* _EXERCISE REQUIREMENTS_: A stretch of the entries below is to be set down exactly, running from the line with "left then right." through the line with "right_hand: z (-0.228", both included, and no other line.

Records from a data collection
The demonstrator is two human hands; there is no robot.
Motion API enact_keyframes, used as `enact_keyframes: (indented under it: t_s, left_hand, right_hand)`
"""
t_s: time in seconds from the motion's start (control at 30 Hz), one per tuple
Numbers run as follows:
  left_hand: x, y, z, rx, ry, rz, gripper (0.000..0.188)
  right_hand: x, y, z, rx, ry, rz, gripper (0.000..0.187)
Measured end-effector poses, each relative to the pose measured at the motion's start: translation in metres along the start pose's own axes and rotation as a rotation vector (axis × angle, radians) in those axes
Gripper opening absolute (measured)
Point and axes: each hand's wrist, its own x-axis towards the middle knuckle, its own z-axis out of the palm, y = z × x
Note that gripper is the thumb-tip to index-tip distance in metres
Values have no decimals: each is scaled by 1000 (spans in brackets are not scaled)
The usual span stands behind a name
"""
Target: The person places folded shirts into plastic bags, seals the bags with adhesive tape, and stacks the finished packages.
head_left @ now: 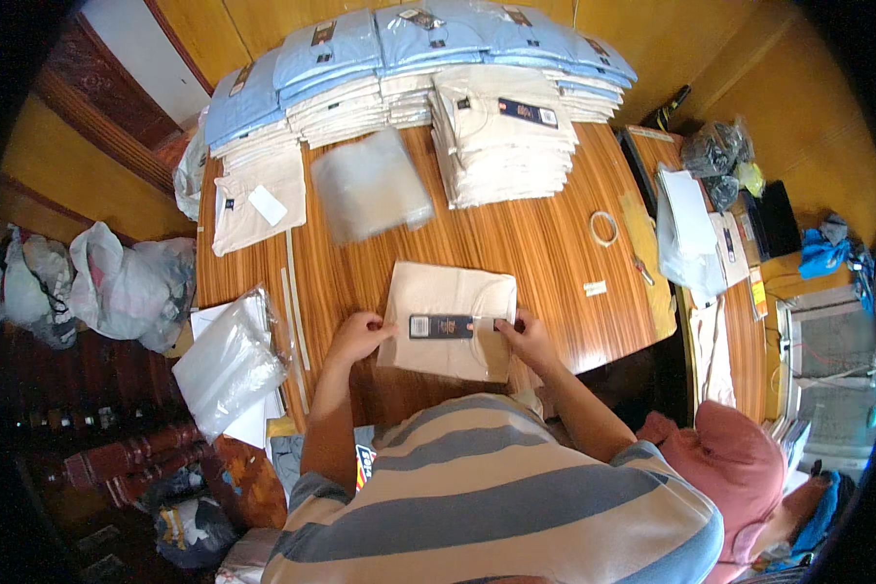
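Note:
A folded beige shirt (438, 360) lies flat on the wooden table right in front of me, with a dark hang tag (441, 327) across its middle. It looks to be in a clear plastic bag. My left hand (362, 336) pinches the shirt's left edge between thumb and fingers. On the opposite side, my right hand (528, 341) grips the right edge, its thumb near the small dark collar label. Beyond the shirt lies a pile of clear plastic bags (372, 185). Another folded beige shirt (258, 209) with a white card (267, 206) on it rests to the left.
A tall stack of beige shirts (504, 146) and several blue-topped stacks (326, 54) line the table's far side. Plastic sleeves (229, 365) lie at the left edge. A tape ring (603, 229) sits at right. A person in a reddish top (735, 453) is close by on my right.

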Motion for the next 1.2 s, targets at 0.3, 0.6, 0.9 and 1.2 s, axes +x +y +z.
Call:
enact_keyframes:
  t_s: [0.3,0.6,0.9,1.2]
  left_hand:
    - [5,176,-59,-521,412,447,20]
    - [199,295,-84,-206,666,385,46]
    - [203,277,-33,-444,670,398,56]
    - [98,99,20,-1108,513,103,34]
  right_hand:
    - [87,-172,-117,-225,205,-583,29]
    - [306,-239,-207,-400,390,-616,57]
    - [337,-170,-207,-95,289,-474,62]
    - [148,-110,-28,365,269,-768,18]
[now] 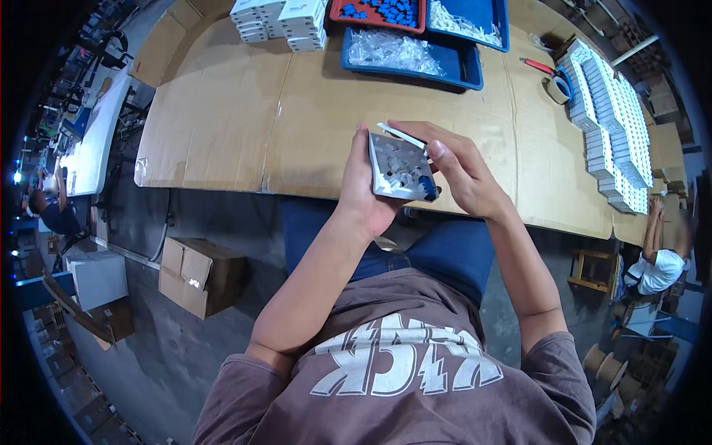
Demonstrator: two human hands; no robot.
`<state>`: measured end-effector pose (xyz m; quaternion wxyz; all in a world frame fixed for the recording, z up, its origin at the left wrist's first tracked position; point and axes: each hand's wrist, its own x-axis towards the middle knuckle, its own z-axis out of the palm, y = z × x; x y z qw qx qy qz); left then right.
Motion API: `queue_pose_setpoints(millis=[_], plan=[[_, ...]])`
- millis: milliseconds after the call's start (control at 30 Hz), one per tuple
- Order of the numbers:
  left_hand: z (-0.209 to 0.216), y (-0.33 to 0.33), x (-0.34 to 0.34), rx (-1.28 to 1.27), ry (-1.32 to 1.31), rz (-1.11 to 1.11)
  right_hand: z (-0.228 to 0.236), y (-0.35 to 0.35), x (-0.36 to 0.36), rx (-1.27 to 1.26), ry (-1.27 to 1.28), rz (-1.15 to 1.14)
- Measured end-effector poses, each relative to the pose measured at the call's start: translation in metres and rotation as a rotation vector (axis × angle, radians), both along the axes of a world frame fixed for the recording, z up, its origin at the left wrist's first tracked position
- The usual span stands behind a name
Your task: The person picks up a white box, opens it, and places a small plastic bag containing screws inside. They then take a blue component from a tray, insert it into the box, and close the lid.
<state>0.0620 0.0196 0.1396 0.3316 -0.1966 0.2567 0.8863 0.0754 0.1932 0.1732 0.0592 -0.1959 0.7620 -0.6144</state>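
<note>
My left hand (365,196) is wrapped round a small open white box (389,194), held up just past the table's near edge. Clear plastic pieces (399,162) lie inside it, with a small blue part (428,185) at its near right corner. At the box's far right side, my right hand (467,169) has its fingers and thumb closed about a thin white piece (403,136), seen edge-on. Whether that piece is joined to the box cannot be made out.
On the cardboard-covered table (215,126) stand stacked white boxes (300,22), a red tray (378,26) of blue parts, a blue tray (466,70) with clear bags, and another blue tray (504,22) of white parts. Box stacks (608,119), tape (556,90) and a red-handled tool (538,65) lie right.
</note>
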Motion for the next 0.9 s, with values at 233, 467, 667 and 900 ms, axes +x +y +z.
queue_pose_setpoints(millis=[233,467,667,900], plan=[[0.008,0.000,0.002,-0.004,-0.048,0.020,-0.003,-0.004,0.002,0.103,0.069,-0.020],[0.005,0.005,0.009,-0.116,-0.040,0.033,-0.031,-0.006,0.007,0.159,0.209,-0.022],[-0.002,0.001,0.010,-0.115,-0.038,0.024,-0.031,-0.011,0.010,0.180,0.240,-0.026],[0.004,-0.002,0.009,-0.150,-0.051,0.009,-0.032,-0.012,0.011,0.271,0.309,-0.010]])
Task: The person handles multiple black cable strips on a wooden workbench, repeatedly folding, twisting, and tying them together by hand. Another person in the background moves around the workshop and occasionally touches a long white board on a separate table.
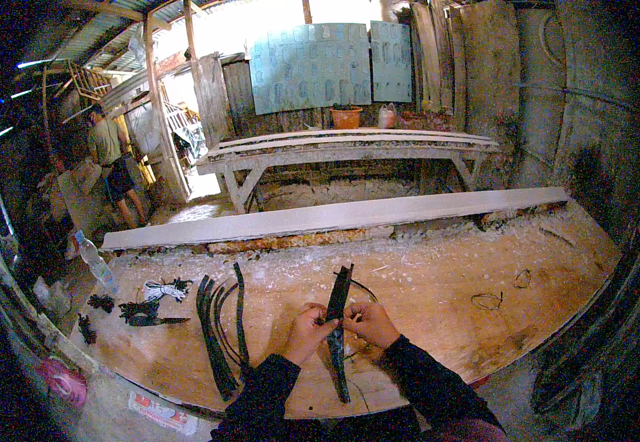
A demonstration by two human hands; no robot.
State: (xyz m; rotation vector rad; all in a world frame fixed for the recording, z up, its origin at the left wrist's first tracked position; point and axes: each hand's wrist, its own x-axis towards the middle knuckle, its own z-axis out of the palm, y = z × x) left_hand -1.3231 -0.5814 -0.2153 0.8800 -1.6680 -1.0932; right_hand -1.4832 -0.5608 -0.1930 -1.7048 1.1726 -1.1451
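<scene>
In front of me at the table's near middle, my left hand [308, 331] is closed on a long black strip [339, 298], its thumb pressed against the strip's middle. The strip stands roughly lengthwise away from me; its material is hard to make out. My right hand [370, 324] is pinched at the strip's right side. A thin black cord [366, 288] curves out from the strip's far end toward the right fingers, which partly hide what they grip. Left of my hands lie several more long black strips [215, 339], some straight and some curved.
The wooden table [438, 361] carries a bundled white cord [165, 289], black bundles [101, 303], a dark pointed piece [159, 321], a clear bottle [93, 258] and thin wire loops [487, 300]. A long white beam [334, 215] borders its far side. Beyond are a bench [357, 149] and a person [113, 158].
</scene>
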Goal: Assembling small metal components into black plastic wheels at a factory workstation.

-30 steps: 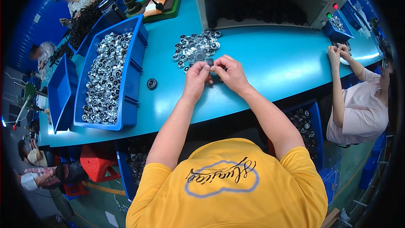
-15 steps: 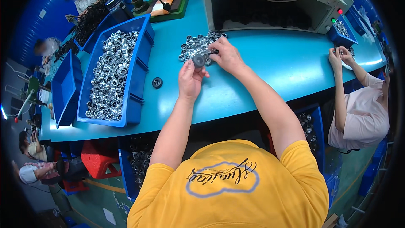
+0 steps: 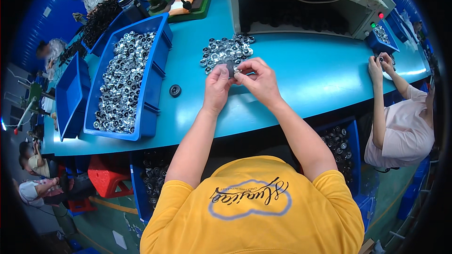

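Observation:
Above the near part of the table, my left hand (image 3: 217, 89) is closed on a dark grey wheel-like disc (image 3: 230, 67), gripping it between thumb and fingers. My right hand (image 3: 262, 83) pinches a small shiny metal round part (image 3: 237, 70) against the right side of that disc. The fingers partly hide both pieces. Just beyond my hands lies a loose pile of small silver-and-black round parts (image 3: 227, 49). A single black ring-shaped wheel (image 3: 175, 91) rests on the table to the left.
A large blue bin (image 3: 155, 84) full of silver round parts stands at left, beside another blue bin (image 3: 70, 96). At the back is a box-shaped machine (image 3: 301, 32) with a dark opening. A co-worker's hands (image 3: 380, 64) hold something small at right. Parts bins sit below the table edge.
My right hand has drawn back from the pile with a small metal part and brought it to the disc. My left hand has turned the disc edge-on.

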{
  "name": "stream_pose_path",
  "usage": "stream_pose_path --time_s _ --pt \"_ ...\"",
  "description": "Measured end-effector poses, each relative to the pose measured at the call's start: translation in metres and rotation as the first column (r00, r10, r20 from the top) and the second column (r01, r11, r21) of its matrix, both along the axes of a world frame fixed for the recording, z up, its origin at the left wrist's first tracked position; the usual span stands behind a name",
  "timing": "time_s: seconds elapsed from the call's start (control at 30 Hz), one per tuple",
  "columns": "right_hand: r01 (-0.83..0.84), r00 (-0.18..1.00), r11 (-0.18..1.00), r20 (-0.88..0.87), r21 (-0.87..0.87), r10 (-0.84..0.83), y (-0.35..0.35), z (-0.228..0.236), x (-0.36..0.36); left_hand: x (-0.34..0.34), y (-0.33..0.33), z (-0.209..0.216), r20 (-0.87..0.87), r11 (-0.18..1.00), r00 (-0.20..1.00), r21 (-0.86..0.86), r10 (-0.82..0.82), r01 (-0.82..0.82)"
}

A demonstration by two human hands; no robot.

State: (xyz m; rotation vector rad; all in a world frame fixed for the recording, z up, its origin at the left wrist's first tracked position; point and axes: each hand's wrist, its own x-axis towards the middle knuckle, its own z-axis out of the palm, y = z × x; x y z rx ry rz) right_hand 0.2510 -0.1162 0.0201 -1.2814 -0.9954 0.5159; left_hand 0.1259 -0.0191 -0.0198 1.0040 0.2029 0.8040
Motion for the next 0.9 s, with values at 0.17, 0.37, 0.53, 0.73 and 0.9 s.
stream_pose_path --time_s 0.17,0.37,0.53,0.73,0.9 --pt "0.017 1.000 1.000 0.012 0.011 -0.017 -0.008 -0.004 -0.003 -0.001 -0.003 -0.001 -0.058 1.000 0.998 0.018 0.004 -0.003" --pt "0.071 0.997 0.992 -0.014 0.102 -0.070 -0.009 -0.017 -0.009 -0.001 -0.006 0.000 -0.095 0.999 0.995 0.026 -0.042 0.045" --pt "0.097 0.994 0.985 0.036 0.144 -0.103 -0.011 -0.017 -0.012 0.000 -0.006 -0.002 -0.097 0.997 0.994 0.037 -0.058 0.062" --pt "0.118 0.990 0.989 0.068 0.084 -0.124 -0.015 -0.019 -0.007 0.000 -0.007 0.000 -0.116 0.994 0.992 0.087 -0.054 0.064" --pt "0.086 0.993 0.992 0.074 0.088 -0.092 -0.016 -0.021 -0.006 0.002 -0.011 0.005 -0.202 0.974 0.979 0.225 0.036 0.010"
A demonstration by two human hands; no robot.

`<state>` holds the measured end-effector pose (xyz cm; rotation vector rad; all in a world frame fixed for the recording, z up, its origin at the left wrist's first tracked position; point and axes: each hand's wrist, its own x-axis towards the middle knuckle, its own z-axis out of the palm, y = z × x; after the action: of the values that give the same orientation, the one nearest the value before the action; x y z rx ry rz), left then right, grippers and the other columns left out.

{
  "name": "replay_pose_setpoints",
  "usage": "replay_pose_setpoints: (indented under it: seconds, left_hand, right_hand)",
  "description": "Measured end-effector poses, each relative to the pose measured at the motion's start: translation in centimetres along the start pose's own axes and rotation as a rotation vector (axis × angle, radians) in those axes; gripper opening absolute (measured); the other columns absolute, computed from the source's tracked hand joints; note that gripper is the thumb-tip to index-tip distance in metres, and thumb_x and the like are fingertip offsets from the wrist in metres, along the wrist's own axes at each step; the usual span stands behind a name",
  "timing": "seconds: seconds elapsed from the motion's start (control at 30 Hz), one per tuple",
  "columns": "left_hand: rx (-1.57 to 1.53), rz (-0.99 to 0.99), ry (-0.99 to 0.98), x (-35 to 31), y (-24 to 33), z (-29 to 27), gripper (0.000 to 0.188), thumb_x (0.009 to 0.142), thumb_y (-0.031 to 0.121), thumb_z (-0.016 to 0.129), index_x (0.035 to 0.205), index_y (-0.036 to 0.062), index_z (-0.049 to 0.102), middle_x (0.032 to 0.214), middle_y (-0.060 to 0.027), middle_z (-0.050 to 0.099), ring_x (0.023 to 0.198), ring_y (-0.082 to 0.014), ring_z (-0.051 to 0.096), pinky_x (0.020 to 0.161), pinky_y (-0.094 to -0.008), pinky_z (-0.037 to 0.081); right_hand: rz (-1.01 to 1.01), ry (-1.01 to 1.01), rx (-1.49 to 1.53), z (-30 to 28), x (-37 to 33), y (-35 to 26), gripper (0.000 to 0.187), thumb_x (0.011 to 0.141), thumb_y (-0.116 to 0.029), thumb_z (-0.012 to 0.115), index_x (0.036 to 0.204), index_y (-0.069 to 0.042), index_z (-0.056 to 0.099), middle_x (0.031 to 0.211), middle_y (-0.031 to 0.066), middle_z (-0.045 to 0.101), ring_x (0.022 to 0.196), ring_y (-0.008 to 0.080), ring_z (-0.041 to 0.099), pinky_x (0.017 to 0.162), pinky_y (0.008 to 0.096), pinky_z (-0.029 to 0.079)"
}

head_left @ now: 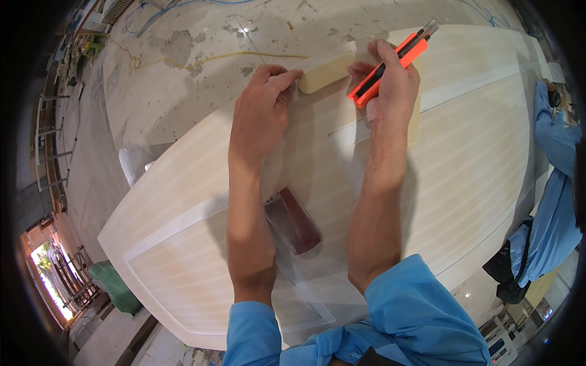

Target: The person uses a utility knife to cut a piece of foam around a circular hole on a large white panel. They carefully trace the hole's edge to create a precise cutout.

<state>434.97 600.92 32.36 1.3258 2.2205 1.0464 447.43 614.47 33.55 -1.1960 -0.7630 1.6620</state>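
Your left hand [262, 110] is drawn in to a pinch, thumb and forefinger together at the left end of a pale yellow block [326, 73]. Your right hand [395, 85] is curled closed around an orange utility knife [390, 70], with its fingertips near the block's right end; whether they also touch it cannot be told. The block sits between your two hands by the far edge of the large pale panel [464, 165], and whether it rests there or is lifted slightly is unclear.

The step looks like handling the block with the knife parked in the same hand, so treat the knife as live. Its narrow grey end points up and away to the right; you can't tell from here whether bare blade shows, so check that the blade is drawn in before you turn that wrist. Steady the block with the left pinch, and give the right fingertips a firm hold before shifting it. If you mean to cut, support the block flat first, move the left fingertips out of the blade's line and stroke lightly, since the panel would likely mark. Mind the dark red block [299, 222] lying between your forearms.
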Motion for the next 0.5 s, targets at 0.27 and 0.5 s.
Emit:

* _TASK RESPONSE_:
`<state>`: measured end-effector pose (xyz m; quaternion wxyz; all in a world frame fixed for the recording, z up, its origin at the left wrist's first tracked position; point and axes: each hand's wrist, its own x-axis towards the middle knuckle, its own z-axis out of the palm, y = z × x; x y z qw qx qy qz); left then right.
Motion API: `queue_pose_setpoints(millis=[_], plan=[[_, ...]])`
- millis: milliseconds after the call's start (control at 30 Hz), one per tuple
- Order of the numbers:
  left_hand: z (-0.209 to 0.216), y (-0.33 to 0.33), x (-0.34 to 0.34), rx (-1.28 to 1.27), ry (-1.32 to 1.31), rz (-1.11 to 1.11)
  right_hand: z (-0.228 to 0.236), y (-0.35 to 0.35), x (-0.36 to 0.36), rx (-1.27 to 1.26), ry (-1.27 to 1.28), rz (-1.15 to 1.14)

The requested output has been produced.